Elastic to many open files

Hello Team

I am facing some serious problems in elastic. I am getting below error in elastic logs

/opt/SOME_DIRECTORY_NAME/elasticsearch/data/nodes/0/indices/7QRpS9mnSwCHPdBwaLUJag/3/translog/translog-53.ckp: Too many open files

Due to the above error, Elastic is not getting initialized .

With lsof command more the 40000000 files are getting opened.
And when I stop the elastic process only 2k to 4k files are opened.

When elastic process is launched many of the files are getting opened multiple times
for eg with lsof command below file is getting opened more then 60
to 70 time
/opt/SOME_DIRECTORY_NAME/elasticsearch/data/nodes/0/indices/zmE65g1QRcCJ6rQIp97w8g/0/translog/translog-107.ckp

This is happening for all the files under this directory:
/opt/SOME_DIRECTORY_NAME/elasticsearch/data/nodes/0/indices/

ulimit -a output

core file size (blocks, -c) 0
data seg size (kbytes, -d) unlimited
scheduling priority (-e) 0
file size (blocks, -f) unlimited
pending signals (-i) 63457
max locked memory (kbytes, -l) unlimited
max memory size (kbytes, -m) unlimited
open files (-n) 1000000
pipe size (512 bytes, -p) 8
POSIX message queues (bytes, -q) 819200
real-time priority (-r) 0
stack size (kbytes, -s) 8192
cpu time (seconds, -t) unlimited
max user processes (-u) 4096
virtual memory (kbytes, -v) unlimited
file locks (-x) unlimited

one strange thing which I have noticed is more no of the file are created in the below directory:
/opt/SOME_DIRECTORY_NAME/elasticsearch/data/nodes/0/
in this directory, all elastic index data is stored.

More then 400000 file are created in this directory
find /opt/SOME_DIRECTORY_NAME/elasticsearch/data/nodes/0/ -type f| wc -l
400000

lsof isn't a reliable way to determine the number of open files: in a multi-threaded application like Elasticsearch it shows an entry per open file per thread which multiplies the true number by a large factor.
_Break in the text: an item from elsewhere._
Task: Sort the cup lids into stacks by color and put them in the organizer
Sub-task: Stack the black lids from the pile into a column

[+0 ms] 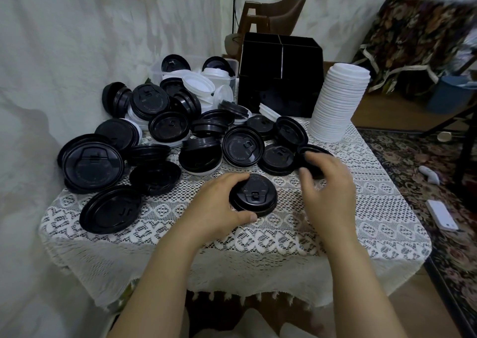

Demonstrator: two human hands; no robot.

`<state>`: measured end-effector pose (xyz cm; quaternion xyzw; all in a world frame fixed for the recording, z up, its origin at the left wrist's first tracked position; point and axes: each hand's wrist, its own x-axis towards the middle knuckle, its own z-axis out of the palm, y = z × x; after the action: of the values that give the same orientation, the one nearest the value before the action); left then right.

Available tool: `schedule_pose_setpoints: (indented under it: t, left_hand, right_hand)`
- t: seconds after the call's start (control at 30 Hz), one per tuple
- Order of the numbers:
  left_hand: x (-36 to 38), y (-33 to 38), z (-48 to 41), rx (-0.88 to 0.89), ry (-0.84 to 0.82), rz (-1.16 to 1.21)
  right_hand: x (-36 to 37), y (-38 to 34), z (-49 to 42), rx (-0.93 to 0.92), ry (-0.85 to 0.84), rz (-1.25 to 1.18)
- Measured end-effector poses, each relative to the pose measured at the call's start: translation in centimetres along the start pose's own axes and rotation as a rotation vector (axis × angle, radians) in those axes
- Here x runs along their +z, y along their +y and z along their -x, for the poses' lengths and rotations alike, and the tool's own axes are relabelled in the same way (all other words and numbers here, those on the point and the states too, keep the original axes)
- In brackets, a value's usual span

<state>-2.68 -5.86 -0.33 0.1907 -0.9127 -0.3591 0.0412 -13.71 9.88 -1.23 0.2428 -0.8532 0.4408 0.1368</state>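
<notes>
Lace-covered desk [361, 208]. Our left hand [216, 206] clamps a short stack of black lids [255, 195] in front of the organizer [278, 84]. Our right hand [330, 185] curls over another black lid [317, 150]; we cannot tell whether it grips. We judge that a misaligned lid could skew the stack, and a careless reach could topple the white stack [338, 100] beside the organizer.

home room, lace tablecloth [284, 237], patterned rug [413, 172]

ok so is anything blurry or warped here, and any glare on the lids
Head view: the right hand is motion-blurred, the left hand on the black lid stack is sharp; wide-angle distortion bows the table edges; the top-right corner is smeared; only faint sheen on the loose black lids.
</notes>
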Motion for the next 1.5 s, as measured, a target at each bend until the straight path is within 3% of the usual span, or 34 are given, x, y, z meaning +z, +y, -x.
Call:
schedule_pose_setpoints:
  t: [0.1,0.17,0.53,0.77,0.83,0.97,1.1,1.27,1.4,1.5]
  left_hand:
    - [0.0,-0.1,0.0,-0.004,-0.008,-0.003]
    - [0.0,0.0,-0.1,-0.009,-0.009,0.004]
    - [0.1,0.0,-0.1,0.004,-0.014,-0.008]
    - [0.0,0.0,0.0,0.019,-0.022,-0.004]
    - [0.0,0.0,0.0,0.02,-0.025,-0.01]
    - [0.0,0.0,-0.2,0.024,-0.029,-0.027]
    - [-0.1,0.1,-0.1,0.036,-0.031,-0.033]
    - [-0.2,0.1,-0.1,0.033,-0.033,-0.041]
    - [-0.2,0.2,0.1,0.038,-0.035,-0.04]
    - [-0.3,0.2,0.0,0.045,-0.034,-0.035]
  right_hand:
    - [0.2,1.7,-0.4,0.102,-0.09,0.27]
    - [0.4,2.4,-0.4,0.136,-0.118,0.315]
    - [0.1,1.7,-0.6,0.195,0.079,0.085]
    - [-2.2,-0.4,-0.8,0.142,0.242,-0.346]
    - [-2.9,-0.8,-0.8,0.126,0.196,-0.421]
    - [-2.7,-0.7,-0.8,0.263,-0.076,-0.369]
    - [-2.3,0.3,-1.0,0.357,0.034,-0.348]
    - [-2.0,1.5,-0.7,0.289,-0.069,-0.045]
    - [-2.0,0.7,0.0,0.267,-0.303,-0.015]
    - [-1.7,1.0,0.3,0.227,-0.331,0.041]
The actual figure is available from GET _nodes/stats/fs.

Can you share the output of GET _cluster/health for your cluster please?
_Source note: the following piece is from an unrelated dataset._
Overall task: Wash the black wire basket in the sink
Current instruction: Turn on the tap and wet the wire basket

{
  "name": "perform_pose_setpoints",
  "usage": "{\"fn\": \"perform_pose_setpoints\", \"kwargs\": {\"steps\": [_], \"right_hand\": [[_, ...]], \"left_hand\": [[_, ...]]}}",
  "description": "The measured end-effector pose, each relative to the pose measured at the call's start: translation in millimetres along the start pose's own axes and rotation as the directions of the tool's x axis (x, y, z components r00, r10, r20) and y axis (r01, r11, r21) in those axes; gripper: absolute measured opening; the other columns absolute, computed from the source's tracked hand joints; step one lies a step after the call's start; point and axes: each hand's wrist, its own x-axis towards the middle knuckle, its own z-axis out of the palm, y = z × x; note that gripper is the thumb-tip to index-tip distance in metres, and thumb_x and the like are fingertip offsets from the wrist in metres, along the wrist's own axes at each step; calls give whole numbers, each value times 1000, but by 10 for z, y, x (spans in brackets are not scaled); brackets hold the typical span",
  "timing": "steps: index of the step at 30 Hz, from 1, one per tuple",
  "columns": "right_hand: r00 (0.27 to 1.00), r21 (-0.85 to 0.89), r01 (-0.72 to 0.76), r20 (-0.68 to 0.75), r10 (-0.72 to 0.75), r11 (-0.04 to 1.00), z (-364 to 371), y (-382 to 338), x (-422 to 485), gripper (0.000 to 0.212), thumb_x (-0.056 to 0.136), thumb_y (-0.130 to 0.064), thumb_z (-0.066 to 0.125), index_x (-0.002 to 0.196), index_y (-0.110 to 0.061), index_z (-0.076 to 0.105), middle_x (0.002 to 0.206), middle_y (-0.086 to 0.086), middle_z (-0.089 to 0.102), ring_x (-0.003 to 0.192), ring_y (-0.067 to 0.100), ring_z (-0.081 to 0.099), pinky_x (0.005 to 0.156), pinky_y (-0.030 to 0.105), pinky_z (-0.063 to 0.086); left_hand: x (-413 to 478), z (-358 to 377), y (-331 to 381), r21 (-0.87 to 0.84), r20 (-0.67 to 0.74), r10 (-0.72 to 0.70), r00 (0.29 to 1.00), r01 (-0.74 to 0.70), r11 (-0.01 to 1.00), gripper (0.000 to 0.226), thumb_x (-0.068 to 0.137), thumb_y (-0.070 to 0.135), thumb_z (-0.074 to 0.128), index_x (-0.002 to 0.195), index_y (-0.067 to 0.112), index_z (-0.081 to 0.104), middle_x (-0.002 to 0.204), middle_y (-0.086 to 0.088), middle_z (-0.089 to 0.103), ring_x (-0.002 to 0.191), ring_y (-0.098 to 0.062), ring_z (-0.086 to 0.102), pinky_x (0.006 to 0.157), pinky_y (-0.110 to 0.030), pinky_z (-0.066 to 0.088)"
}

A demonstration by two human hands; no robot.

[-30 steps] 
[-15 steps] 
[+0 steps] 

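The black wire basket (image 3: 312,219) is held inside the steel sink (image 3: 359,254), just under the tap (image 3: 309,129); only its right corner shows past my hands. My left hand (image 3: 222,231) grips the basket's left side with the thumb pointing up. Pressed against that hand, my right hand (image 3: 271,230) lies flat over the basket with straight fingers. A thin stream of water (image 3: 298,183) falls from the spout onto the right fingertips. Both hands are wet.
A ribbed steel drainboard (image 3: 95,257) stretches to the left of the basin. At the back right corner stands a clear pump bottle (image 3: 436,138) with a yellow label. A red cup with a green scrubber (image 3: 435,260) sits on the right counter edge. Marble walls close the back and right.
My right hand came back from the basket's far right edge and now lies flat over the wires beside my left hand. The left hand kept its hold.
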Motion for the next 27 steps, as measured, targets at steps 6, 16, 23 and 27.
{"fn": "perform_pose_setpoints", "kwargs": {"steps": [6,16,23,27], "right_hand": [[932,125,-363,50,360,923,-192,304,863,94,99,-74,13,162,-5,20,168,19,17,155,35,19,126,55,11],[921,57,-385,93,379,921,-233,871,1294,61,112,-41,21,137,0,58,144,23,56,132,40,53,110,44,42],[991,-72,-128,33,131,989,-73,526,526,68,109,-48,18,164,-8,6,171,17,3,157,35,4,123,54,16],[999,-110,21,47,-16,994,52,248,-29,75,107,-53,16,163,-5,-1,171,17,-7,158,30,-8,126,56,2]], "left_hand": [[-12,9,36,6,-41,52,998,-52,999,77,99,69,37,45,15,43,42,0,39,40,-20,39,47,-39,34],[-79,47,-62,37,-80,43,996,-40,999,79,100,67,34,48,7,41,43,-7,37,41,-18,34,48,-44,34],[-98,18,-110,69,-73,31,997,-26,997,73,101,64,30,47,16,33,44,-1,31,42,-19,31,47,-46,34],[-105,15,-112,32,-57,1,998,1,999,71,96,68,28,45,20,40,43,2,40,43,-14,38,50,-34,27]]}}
hello sir please find the output for the `GET _cluster/health command
{
"cluster_name" : "data-cluster",
"status" : "yellow",
"timed_out" : false,
"number_of_nodes" : 1,
"number_of_data_nodes" : 1,
"active_primary_shards" : 2723,
"active_shards" : 2723,
"relocating_shards" : 0,
"initializing_shards" : 0,
"unassigned_shards" : 2720,
"delayed_unassigned_shards" : 0,
"number_of_pending_tasks" : 0,
"number_of_in_flight_fetch" : 0,
"task_max_waiting_in_queue_millis" : 0,
"active_shards_percent_as_number" : 50.02755833180231
}

That's far too many shards for a single node. The manual contains instructions for reducing your shard count.

1 Like

Thx @DavidTurner
But now I am trying to recover old data. And there are more the 2000 index created.
Now ,I have set no_of_shard=1 and no_of_replicas=0
and I am trying to reindex all the data with reindexing using the below script.

#!/bin/bash
variable=`curl -k -XGET -u username:password 
https://localhost:9200/_cat/indices/akshay* | awk '{print $3}'`
echo $variable
for i in $variable
do
    action=`curl -XPOST -u username:password "https://localhost:9200/_reindex?pretty" -H 'Content-Type: application/json' -d"{\"source\":{\"index\": \"${i}\"},\"dest\": {\"index\": \"${i}_new\"}}"`

    curl  -XDELETE -u username:password https://localhost:9200/${i} --insecure

    action1=`curl  -XPOST -u username:password "https://localhost:9200/_reindex?pretty" -H 'Content-Type: application/json' -d"{\"source\":{\"index\": \"${i}_new\"},\"dest\": {\"index\": \"${i}\"}}"`

    curl  -XDELETE -u username:password https://localhost:9200/${i}_new

done

The script is working as expected when the index size is big but when index size is small all the index with small size are getting deleted

getting below error for

action1=`curl  -XPOST -u username:password "https://localhost:9200/_reindex?pretty" -H 'Content-Type: application/json' -d"{\"source\":{\"index\": \"${i}_new\"},\"dest\": {\"index\": \"${i}\"}}"`

{"error":{"root_cause":[{"type":"index_not_found_exception","reason":"no such index","resource.type":"index_or_alias","resource.id":"akshay-dindure1_n_new","index_uuid":"na","index":"akshay-dindure1_n_new"}],"type":"index_not_found_exception","reason":"no such index","resource.type":"index_or_alias","resource.id":"akshay-dindure1_n_new","index_uuid":"na","index":"akshay-dindure1_n_new"},"status":404}

Seems pretty risky to delete the old index without checking the reindex process succeeded first.